→ **ACTIVITY**:
Set the listing down unchanged, minus every embedded image.

┌────────

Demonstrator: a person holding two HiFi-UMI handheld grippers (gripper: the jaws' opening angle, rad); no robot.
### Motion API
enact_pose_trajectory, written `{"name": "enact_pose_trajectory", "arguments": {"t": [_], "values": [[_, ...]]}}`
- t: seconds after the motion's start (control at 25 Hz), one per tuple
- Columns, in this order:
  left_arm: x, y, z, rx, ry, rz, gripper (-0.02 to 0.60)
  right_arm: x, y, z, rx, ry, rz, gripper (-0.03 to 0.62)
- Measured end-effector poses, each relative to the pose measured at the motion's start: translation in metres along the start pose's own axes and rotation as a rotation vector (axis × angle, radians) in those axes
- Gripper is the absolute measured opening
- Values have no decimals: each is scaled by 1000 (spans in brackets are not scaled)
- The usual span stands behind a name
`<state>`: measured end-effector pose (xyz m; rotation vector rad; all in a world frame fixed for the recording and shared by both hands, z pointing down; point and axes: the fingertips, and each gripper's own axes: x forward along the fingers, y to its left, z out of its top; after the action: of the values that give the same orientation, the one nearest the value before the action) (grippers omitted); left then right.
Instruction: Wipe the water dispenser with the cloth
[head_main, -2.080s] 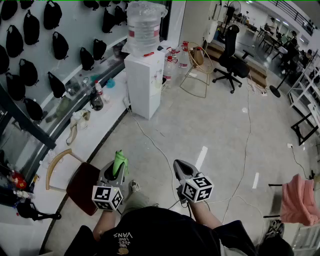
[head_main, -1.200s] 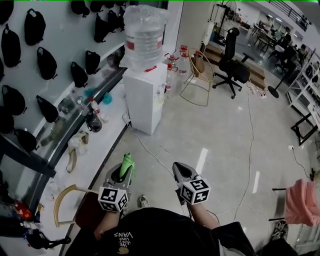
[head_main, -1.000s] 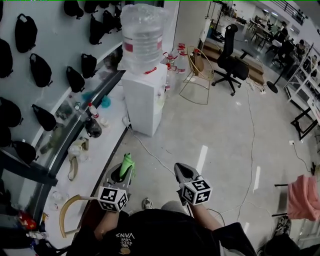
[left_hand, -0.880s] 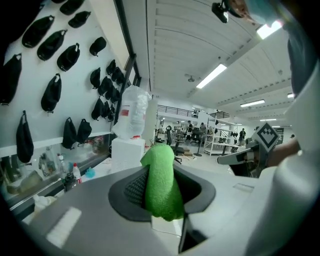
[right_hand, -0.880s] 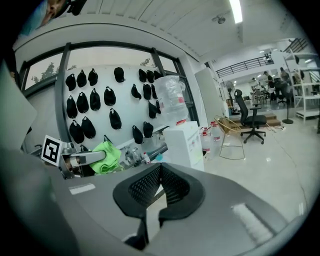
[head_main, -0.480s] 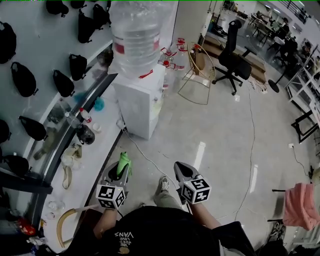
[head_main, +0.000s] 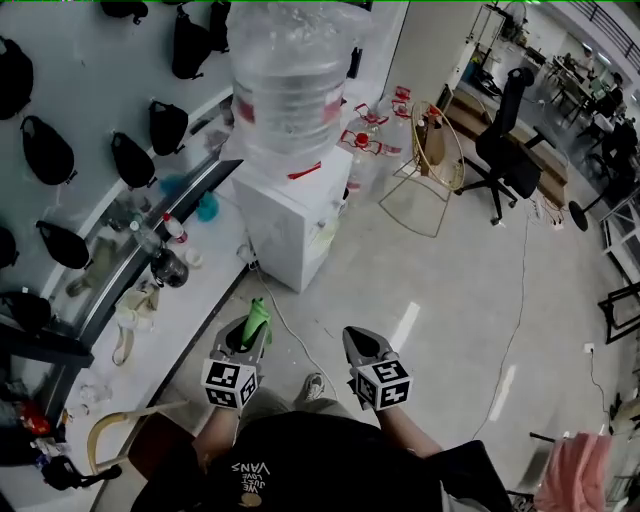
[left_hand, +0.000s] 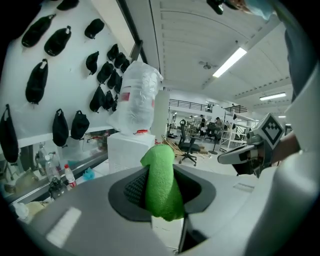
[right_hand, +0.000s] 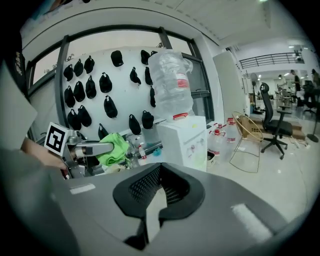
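The white water dispenser (head_main: 292, 222) stands ahead by the wall counter, with a big clear bottle (head_main: 290, 85) on top. My left gripper (head_main: 250, 338) is shut on a green cloth (head_main: 258, 320), whose folded end sticks out past the jaws. It is held low, some way short of the dispenser. In the left gripper view the cloth (left_hand: 161, 186) fills the jaws of the left gripper (left_hand: 160, 175), with the dispenser (left_hand: 127, 150) beyond. My right gripper (head_main: 360, 345) is beside it, shut and holding nothing. In the right gripper view the right gripper (right_hand: 159, 192) faces the dispenser (right_hand: 185, 140).
A long counter (head_main: 190, 290) with bottles and cloths runs along the left wall, which is hung with black bags (head_main: 165, 125). A cable (head_main: 290, 335) trails on the floor from the dispenser. Small water bottles (head_main: 365, 140), a wire stand (head_main: 430, 170) and an office chair (head_main: 510, 140) stand behind.
The person has walked closer, so the dispenser and bottle look larger and nearer. Both grippers keep their pose, and the left one still holds the cloth.
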<state>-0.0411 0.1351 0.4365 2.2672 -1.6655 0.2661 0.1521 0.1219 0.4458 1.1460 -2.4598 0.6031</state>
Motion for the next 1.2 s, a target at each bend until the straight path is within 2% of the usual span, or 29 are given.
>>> {"name": "enact_pose_trajectory", "arguments": {"t": [0.2, 0.32, 0.6, 0.84, 1.2], "values": [[40, 6, -6, 9, 30, -9, 110, 29, -18, 9, -5, 16, 16, 5], [67, 13, -10, 15, 50, -37, 110, 43, -27, 8, 11, 31, -2, 5], [138, 38, -11, 61, 101, -180, 110, 75, -44, 19, 82, 30, -143, 5], [195, 54, -15, 142, 147, -317, 110, 95, -42, 18, 148, 56, -242, 5], [264, 57, -24, 247, 178, -478, 110, 132, -26, 15, 202, 71, -289, 5]]}}
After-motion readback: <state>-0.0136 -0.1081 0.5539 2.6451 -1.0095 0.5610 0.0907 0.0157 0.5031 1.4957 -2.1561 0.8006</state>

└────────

→ **ANSWER TO THIS EXERCISE**:
Demonstrator: a person holding two HiFi-UMI handheld grippers (gripper: the jaws' opening angle, rad); no robot.
### Motion API
enact_pose_trajectory, written `{"name": "enact_pose_trajectory", "arguments": {"t": [_], "values": [[_, ...]]}}`
- t: seconds after the motion's start (control at 25 Hz), one per tuple
- Columns, in this order:
  left_arm: x, y, z, rx, ry, rz, gripper (-0.02 to 0.60)
  right_arm: x, y, z, rx, ry, rz, gripper (-0.03 to 0.62)
- Measured end-effector poses, each relative to the pose measured at the motion's start: translation in metres along the start pose's own axes and rotation as a rotation vector (axis × angle, radians) in those axes
- Gripper is the absolute measured opening
- Values have no decimals: each is scaled by 1000 (spans in brackets are not scaled)
- The usual span stands behind a name
`<state>`: measured end-effector pose (xyz m; rotation vector rad; all in a world frame fixed for the recording and shared by both hands, z pointing down; point and axes: the fingertips, and each gripper's own axes: x forward along the fingers, y to its left, z out of its top; after the action: of the values that give the same orientation, the one nearest the value before the action) (grippers omitted); left then right.
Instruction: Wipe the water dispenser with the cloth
[head_main, -2.080s] 
[head_main, -1.200s] 
[head_main, -1.000s] 
[left_hand, -0.880s] 
[right_hand, -0.880s] 
[head_main, -0.480s] 
[head_main, +0.000s] 
[left_hand, +0.000s] 
[right_hand, +0.000s] 
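The white water dispenser (head_main: 292, 222) stands ahead by the wall counter, with a big clear bottle (head_main: 290, 85) on top. My left gripper (head_main: 250, 338) is shut on a green cloth (head_main: 258, 320), whose folded end sticks out past the jaws. It is held low, some way short of the dispenser. In the left gripper view the cloth (left_hand: 161, 186) fills the jaws of the left gripper (left_hand: 160, 175), with the dispenser (left_hand: 127, 150) beyond. My right gripper (head_main: 360, 345) is beside it, shut and holding nothing. In the right gripper view the right gripper (right_hand: 159, 192) faces the dispenser (right_hand: 185, 140).
A long counter (head_main: 190, 290) with bottles and cloths runs along the left wall, which is hung with black bags (head_main: 165, 125). A cable (head_main: 290, 335) trails on the floor from the dispenser. Small water bottles (head_main: 365, 140), a wire stand (head_main: 430, 170) and an office chair (head_main: 510, 140) stand behind.
The person has walked closer, so the dispenser and bottle look larger and nearer. Both grippers keep their pose, and the left one still holds the cloth.
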<state>-0.0411 0.1351 0.4365 2.2672 -1.6655 0.2661 0.1521 0.1219 0.4458 1.1460 -2.4598 0.6031</state>
Motion for the next 1.2 s, a target at each bend until the straight path is within 2% of the usual span, or 29 are given.
>>> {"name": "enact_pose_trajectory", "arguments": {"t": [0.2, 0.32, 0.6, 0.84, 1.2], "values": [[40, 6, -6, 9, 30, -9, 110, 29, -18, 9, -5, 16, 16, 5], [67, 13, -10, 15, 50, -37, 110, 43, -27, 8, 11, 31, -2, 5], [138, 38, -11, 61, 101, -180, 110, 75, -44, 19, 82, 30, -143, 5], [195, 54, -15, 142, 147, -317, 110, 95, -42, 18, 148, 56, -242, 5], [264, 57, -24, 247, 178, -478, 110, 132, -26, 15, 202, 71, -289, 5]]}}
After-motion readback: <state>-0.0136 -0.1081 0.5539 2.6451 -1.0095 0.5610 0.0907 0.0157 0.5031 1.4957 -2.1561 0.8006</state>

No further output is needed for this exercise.